● WHAT YOU NEED TO DO
Give the whole listing below once more, exactly, without pictures.
═══
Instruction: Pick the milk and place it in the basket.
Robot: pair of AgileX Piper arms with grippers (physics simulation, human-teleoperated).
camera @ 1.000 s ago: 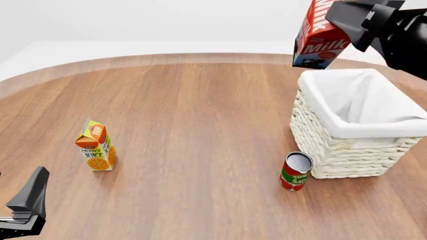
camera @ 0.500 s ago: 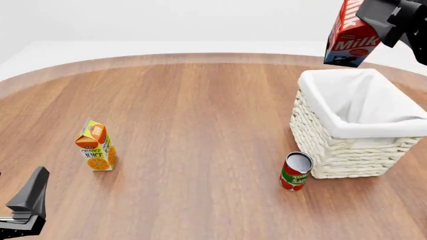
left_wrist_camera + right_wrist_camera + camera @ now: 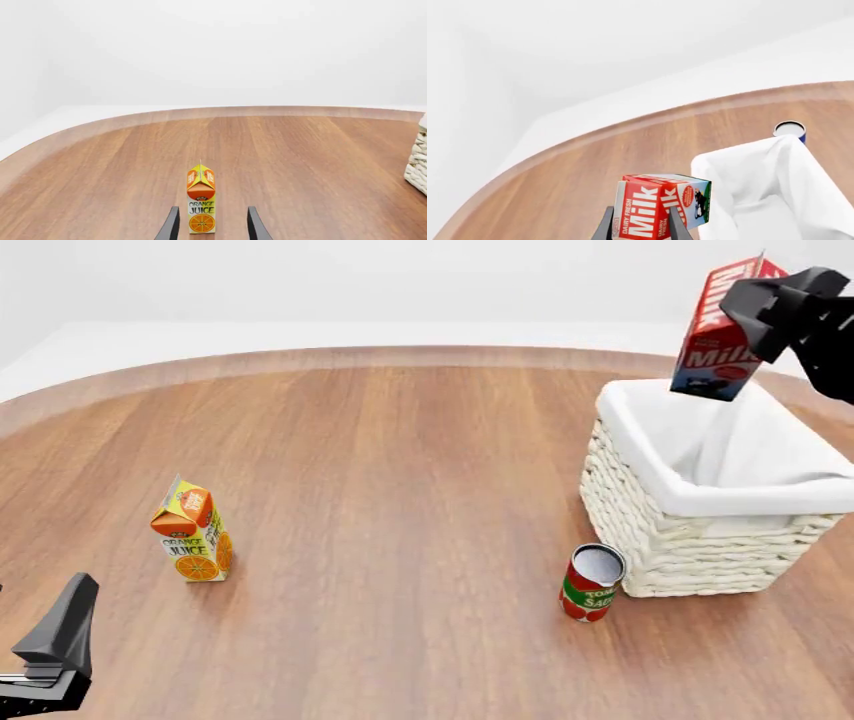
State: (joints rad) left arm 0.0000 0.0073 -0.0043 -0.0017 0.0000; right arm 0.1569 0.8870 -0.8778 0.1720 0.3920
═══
● EXPECTED OUTPUT
Instruction: Pick the milk and place it in the basket.
Robot: pair of AgileX Piper arms with grippers (physics simulation, human-teleoperated).
camera @ 1.000 s ago: 
camera @ 0.500 s ago: 
left_wrist_camera + right_wrist_camera + camera @ now: 
State: (joints rad) left arm 0.0000 0.0073 -0.0043 -0.0017 0.0000; right arm 0.1569 0.8870 -0.8778 0.1720 0.3920

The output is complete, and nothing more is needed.